Wrong. Informed consent is the cornerstone of the physician-patient relationship, and patients cannot be legally or ethically treated without their consent (if they are capable of giving it), or the consent of their next of kin or healthcare proxy (if the patient is incapable of giving it). There are some rare emergencies where the patient is unconscious and no surrogate is available when the rule changes to: in an emergency, treat first and ask legal questions later. That is accepted as good medicine and good law. It also means that we should do whatever we can to encourage all potential patients (that includes all of us) to designate a trusted friend or relative to be our “healthcare agent,” with the authority to make healthcare decisions for us when we are not able to make them ourselves. This could even be seen as a new ethical responsibility in the time of pandemic.
Myth number four
We need special legal rules for ventilator removal.

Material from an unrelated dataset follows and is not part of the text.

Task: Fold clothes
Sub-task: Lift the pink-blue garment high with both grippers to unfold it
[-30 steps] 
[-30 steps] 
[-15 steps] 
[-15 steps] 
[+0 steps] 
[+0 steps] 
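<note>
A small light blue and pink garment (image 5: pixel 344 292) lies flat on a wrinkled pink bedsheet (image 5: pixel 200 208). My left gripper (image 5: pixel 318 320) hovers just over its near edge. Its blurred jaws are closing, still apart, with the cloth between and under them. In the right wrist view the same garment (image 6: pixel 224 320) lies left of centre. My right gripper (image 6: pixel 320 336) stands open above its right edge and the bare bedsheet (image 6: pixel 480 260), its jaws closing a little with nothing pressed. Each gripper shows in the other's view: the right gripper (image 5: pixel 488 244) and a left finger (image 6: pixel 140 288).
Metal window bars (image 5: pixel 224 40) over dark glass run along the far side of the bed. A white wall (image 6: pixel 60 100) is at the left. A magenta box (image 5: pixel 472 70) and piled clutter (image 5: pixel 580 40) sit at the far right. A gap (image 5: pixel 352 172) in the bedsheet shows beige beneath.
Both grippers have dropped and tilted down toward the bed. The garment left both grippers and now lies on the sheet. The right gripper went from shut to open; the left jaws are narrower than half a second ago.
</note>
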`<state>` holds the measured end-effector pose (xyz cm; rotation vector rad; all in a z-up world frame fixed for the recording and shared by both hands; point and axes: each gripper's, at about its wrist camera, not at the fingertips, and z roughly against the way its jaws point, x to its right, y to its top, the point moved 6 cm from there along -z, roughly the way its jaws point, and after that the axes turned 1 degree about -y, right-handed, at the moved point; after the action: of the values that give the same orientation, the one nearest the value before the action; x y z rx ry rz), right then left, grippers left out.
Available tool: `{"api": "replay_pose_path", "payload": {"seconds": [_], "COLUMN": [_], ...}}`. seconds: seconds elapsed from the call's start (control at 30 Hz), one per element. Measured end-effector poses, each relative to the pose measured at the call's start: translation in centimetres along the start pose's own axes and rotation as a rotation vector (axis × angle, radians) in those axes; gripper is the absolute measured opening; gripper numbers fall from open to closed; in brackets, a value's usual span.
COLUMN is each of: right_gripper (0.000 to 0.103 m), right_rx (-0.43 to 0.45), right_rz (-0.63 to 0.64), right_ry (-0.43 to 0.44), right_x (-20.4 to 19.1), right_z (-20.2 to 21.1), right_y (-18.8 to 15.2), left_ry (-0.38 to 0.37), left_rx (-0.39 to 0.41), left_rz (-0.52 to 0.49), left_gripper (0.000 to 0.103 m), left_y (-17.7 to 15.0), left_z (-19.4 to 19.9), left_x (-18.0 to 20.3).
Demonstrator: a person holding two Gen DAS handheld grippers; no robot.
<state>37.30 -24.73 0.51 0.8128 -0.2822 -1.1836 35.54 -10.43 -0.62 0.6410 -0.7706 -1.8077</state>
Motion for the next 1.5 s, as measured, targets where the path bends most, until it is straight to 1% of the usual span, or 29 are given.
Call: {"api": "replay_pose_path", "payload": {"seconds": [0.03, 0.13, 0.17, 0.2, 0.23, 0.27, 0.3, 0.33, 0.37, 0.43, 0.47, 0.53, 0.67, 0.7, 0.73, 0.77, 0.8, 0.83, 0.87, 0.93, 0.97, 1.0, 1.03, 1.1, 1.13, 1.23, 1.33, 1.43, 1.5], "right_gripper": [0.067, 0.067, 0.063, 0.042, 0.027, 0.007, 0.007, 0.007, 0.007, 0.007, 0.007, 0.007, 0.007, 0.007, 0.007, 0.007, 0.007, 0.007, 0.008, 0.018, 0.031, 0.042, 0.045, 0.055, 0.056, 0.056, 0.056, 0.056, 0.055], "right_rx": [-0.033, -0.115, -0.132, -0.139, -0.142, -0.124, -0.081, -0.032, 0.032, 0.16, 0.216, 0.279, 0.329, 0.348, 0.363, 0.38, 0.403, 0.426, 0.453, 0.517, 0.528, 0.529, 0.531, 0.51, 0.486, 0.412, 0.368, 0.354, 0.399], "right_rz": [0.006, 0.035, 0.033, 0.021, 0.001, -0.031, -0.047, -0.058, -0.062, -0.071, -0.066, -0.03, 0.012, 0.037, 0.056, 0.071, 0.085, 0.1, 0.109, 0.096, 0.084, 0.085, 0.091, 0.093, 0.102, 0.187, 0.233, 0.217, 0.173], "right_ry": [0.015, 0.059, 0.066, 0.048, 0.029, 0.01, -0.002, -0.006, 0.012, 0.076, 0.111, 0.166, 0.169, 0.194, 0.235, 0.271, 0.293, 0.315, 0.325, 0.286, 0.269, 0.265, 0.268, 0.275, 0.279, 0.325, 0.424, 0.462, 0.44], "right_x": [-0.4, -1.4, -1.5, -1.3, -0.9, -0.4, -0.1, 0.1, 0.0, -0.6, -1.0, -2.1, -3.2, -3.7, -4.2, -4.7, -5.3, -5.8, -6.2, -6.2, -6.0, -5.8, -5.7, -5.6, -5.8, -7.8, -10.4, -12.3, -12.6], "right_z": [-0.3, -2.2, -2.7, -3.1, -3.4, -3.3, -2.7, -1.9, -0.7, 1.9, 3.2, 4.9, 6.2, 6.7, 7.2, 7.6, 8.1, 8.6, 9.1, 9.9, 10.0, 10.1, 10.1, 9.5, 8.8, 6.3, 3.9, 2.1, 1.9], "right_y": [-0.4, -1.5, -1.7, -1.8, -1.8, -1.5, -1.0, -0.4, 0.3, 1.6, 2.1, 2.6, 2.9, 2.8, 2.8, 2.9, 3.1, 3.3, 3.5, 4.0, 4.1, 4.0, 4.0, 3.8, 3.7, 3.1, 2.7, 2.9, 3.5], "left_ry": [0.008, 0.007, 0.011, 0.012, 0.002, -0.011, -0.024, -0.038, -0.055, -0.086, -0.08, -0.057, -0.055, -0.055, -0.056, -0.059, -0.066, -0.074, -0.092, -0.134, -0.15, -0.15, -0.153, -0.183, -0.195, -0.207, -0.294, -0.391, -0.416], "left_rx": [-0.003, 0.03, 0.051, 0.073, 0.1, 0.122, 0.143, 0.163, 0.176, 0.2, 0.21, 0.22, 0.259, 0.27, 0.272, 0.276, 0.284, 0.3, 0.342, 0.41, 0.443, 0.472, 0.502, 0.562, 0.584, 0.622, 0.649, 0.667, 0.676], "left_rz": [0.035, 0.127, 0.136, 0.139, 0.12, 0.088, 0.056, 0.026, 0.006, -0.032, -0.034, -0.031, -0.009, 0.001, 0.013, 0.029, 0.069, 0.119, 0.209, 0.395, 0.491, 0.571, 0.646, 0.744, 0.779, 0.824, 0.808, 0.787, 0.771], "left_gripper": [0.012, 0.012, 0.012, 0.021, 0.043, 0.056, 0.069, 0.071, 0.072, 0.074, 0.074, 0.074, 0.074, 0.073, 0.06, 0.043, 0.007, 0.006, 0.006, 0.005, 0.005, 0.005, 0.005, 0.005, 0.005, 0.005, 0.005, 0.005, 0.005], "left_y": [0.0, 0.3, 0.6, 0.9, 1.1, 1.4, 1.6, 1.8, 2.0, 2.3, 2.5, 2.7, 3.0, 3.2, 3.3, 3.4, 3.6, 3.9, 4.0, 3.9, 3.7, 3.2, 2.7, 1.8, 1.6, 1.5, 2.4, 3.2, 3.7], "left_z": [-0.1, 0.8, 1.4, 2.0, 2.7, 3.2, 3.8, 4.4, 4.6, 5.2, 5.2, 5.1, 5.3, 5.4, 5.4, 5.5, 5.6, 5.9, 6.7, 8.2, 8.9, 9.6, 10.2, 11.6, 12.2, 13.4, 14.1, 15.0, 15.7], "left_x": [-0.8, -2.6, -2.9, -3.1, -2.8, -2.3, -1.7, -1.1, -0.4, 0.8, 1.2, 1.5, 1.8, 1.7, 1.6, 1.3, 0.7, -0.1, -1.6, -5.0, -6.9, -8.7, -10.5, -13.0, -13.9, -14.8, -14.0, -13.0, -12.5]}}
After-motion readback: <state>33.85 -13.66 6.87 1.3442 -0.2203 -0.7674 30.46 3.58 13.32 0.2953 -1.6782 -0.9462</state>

This is an old legal myth. It formed the basis of the famous 1976 Karen Quinlan (a young woman in a permanent coma) case in which her physicians argued that it would be unethical to remove her from the ventilator because that would “kill her.” Ventilators seem different from other medical interventions because removing a ventilator looks like you are killing the patient because the patient needs the ventilator to continue to breathe. In fact, as both courts and ethicists have made clear, there is no ethical or legal difference between not starting a ventilator in the first place and terminating its use. Both actions should be based on medical indications (and contraindications) and the informed consent of the patient or the patient’s surrogate.

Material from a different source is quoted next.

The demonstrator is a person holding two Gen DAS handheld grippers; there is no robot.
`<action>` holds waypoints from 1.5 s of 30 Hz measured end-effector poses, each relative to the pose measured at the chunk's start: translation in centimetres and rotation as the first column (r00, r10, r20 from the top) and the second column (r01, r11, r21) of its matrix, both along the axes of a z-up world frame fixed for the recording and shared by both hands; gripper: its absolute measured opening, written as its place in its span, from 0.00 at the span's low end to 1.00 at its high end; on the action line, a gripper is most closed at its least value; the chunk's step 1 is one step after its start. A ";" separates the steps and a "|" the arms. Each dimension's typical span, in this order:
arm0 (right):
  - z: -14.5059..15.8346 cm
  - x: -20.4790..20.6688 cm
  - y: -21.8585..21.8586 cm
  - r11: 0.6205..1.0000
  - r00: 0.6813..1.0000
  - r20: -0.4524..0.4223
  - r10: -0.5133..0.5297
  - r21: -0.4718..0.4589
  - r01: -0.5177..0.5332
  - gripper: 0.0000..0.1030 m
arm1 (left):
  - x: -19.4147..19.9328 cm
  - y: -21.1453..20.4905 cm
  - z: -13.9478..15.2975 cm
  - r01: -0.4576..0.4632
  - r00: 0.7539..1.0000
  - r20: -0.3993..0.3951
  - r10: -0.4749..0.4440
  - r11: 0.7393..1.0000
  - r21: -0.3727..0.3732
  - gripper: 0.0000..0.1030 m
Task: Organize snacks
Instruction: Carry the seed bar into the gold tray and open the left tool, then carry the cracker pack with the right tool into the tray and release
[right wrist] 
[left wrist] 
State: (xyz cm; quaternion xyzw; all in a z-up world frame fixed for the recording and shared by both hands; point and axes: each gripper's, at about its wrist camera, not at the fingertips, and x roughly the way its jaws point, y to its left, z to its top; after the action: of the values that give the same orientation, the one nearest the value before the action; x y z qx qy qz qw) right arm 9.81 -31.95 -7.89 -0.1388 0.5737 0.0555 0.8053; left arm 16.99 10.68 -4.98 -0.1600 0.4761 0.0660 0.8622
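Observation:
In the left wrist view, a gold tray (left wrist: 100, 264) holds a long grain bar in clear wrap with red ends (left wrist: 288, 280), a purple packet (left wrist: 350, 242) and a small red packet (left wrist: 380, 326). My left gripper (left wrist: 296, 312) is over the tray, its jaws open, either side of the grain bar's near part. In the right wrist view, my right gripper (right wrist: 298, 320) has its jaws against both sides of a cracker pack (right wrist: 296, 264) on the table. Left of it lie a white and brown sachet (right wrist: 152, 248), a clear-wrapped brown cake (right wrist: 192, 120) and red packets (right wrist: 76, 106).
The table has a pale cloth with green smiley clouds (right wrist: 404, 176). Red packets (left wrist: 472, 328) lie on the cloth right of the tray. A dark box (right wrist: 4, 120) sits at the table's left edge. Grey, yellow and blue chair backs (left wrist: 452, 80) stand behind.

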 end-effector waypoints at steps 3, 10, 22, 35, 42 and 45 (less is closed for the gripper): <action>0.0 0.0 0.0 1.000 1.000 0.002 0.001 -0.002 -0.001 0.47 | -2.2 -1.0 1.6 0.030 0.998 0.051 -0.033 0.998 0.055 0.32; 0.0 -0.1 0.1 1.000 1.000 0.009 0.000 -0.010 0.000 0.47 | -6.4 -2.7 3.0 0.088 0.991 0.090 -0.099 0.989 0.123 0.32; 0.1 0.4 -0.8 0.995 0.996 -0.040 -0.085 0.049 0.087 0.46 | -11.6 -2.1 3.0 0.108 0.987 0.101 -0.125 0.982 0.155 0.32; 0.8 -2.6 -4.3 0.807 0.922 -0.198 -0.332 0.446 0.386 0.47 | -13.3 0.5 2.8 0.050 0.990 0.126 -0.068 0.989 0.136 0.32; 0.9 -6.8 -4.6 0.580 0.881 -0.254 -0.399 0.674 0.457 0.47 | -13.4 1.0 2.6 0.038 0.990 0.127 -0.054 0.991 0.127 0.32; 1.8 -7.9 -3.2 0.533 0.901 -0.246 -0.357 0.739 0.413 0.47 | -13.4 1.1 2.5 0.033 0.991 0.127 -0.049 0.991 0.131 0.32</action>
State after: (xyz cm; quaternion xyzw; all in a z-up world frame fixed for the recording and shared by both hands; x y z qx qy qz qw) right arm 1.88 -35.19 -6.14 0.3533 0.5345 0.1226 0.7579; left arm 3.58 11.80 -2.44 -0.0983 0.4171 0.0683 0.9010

In the Quinlan case, for example, the court determined that the next of kin could make the decision to end ventilator support on the basis that this decision would likely be what Karen herself would want. In 1990, in the case of Nancy Cruzan, the United States Supreme Court dispelled any doubt that patients have a right to refuse any lifesaving medical intervention, including ventilators and tube feeding. There are also circumstances in which physicians can discontinue the use of a ventilator consistent with law and medical ethics: when the ventilator is no longer providing any reasonable medical benefit, and even possible harm, it can and should be discontinued. Think, for example, about CPR and why physicians can stop their efforts to restart the heart even though the patient’s heart cannot continue to beat on its own. Analogous to CPR, ventilator use is done as a “trial” to see if it can benefit the patient. It should be explained to the patient and the patient’s family at or before intubation that ventilator support will be discontinued when it is not beneficial to the patient. Of course, the patient and family should be informed of the physician’s plan to discontinue the ventilator so they can dispute it or get a second opinion.
Myth number five
When the choice is between providing the last ventilator to an 80-year-old or a 40-year-old, the 40-year-old should always get it.
No. This is age discrimination and irrelevant to ethical decision-making. While it seems more acceptable than discriminating on the basis of gender, race, religion, national origin, or other clearly unacceptable prejudices, it is just as arbitrary. It would seem fair to flip a coin, but although this promotes equality, it seems too callous and impersonal when an identifiable human life is at stake. The medical status of the patient is the primary determinant of what interventions are indicated.
Myth number six
Hospitals can’t coordinate care with each other.
This is technically a myth in that it is possible for hospitals to work together—but in reality coordination is unusual. One major lesson from the Covid-19 pandemic already is that there is no American healthcare “system” and that many of its flaws only become evident in a crisis. Hospitals should be able to share medical equipment (e.g., when one has more than it needs, and the other has a shortage), and states should allocate medical equipment to hospitals based on equity rather than equality. New York Governor Andrew Cuomo has announced that this is what he will do: move ventilators from hospitals that have more than they need to hospitals with a shortage. This allocation may, itself, prevent explicit rationing.